Bytea network traffic: binary vs text result format - Mailing list pgsql-interfaces

From Miha D. Puc
Subject Bytea network traffic: binary vs text result format
Date
Msg-id 466299A7.20403@eba.si
Whole thread Raw
Responses Re: Bytea network traffic: binary vs text result format
Re: Bytea network traffic: binary vs text result format
List pgsql-interfaces
Hi!

There was some debate recently about using text or binary format.
There's people who would like to use it but have trouble converting
binary encoded results into native types and there's people that say
there's not much performance difference.

I'd like to stress that performance is very different over slow
network.  The biggest difference is for byte where the text format
performance is about 3.5 times worse at inserts and updates and about
2.9 times worse at selects . Here's the reasoning:

In text format bytea are escaped using PQescapeBytea.

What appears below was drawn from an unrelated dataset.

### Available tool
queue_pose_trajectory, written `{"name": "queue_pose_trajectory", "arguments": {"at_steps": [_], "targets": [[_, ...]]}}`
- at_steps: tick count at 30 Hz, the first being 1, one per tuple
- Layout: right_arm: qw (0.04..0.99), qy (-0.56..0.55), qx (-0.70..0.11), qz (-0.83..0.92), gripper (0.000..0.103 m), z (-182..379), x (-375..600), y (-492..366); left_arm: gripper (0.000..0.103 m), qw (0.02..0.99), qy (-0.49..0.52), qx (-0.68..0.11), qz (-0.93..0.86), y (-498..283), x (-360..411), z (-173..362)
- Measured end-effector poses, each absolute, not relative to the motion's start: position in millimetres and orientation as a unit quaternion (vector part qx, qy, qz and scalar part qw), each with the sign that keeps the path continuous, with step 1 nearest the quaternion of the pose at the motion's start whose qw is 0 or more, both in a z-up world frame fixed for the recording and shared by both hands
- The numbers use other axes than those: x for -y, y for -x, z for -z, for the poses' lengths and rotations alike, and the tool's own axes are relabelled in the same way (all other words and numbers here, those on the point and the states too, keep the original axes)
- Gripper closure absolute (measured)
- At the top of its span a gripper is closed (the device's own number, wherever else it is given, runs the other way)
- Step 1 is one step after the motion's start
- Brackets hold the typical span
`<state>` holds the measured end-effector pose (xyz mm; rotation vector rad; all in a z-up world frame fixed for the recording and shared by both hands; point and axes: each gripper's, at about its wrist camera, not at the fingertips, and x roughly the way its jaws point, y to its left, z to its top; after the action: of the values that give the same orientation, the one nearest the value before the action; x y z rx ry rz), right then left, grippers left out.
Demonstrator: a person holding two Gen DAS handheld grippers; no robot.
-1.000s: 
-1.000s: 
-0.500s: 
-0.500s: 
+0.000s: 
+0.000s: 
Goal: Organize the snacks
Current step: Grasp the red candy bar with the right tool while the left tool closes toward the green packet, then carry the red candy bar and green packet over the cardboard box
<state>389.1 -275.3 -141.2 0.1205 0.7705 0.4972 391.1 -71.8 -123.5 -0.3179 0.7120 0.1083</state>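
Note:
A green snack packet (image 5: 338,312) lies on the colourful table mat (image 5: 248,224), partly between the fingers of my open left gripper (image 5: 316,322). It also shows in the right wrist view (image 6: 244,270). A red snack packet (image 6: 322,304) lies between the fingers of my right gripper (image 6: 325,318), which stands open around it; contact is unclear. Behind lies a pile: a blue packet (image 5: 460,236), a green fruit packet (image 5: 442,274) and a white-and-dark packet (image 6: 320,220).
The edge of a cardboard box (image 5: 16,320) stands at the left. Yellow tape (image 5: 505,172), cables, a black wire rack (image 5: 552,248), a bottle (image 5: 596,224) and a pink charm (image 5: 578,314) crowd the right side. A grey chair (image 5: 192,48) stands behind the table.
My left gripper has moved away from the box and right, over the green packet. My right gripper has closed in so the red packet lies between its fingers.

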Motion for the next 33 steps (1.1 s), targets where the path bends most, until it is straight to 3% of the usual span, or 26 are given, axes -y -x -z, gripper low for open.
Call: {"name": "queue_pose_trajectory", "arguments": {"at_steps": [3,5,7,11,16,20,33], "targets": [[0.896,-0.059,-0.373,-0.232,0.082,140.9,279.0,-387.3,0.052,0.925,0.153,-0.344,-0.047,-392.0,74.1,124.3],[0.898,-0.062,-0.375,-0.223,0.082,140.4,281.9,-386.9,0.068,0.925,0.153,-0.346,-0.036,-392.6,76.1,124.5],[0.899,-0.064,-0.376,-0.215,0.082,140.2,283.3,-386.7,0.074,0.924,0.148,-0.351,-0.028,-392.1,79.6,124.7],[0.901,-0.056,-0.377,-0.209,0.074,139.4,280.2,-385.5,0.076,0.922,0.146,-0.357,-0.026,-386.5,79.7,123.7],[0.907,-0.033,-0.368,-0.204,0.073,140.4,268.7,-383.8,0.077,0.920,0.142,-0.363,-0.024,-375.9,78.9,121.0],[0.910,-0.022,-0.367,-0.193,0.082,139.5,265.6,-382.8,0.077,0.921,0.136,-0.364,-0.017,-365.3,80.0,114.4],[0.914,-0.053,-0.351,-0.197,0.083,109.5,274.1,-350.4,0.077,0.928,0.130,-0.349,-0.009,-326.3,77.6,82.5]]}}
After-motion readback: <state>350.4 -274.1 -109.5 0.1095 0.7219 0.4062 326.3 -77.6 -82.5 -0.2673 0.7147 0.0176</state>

In an average
binary stream about 2/3 would be escaped. Each escaped byte becomes of
form \\ooo at upload and of form \ooo for download, so the size of the
escaped stream is 1/3 + 2/3 * 5 = 11/3 = 3.6 and 1/3 + 2/3 * 4 = 3
respectively.

Here are the results of my test. I inserted and selected an OpenOffice
document of size 2Mb over a 2M/512K cable.
text format: insert: 120.1s select: 24.9s
binary format: insert: 33.5s select: 8.6s
factor:  insert: 3.6 select: 2.9

The difference between the test and the above calculation comes from the
estimate that 2/3 of bytes are escaped where in fact 95 out of 256 are
escaped (63%).

So there is a need (people asking) and reason (performance) to use
binary format. But there's a huge drawback - the conversions. It's easy
for varchar, not too bad for basic types (int, float, bool), effort is
needed for timestamp, date, time and numeric is a pain.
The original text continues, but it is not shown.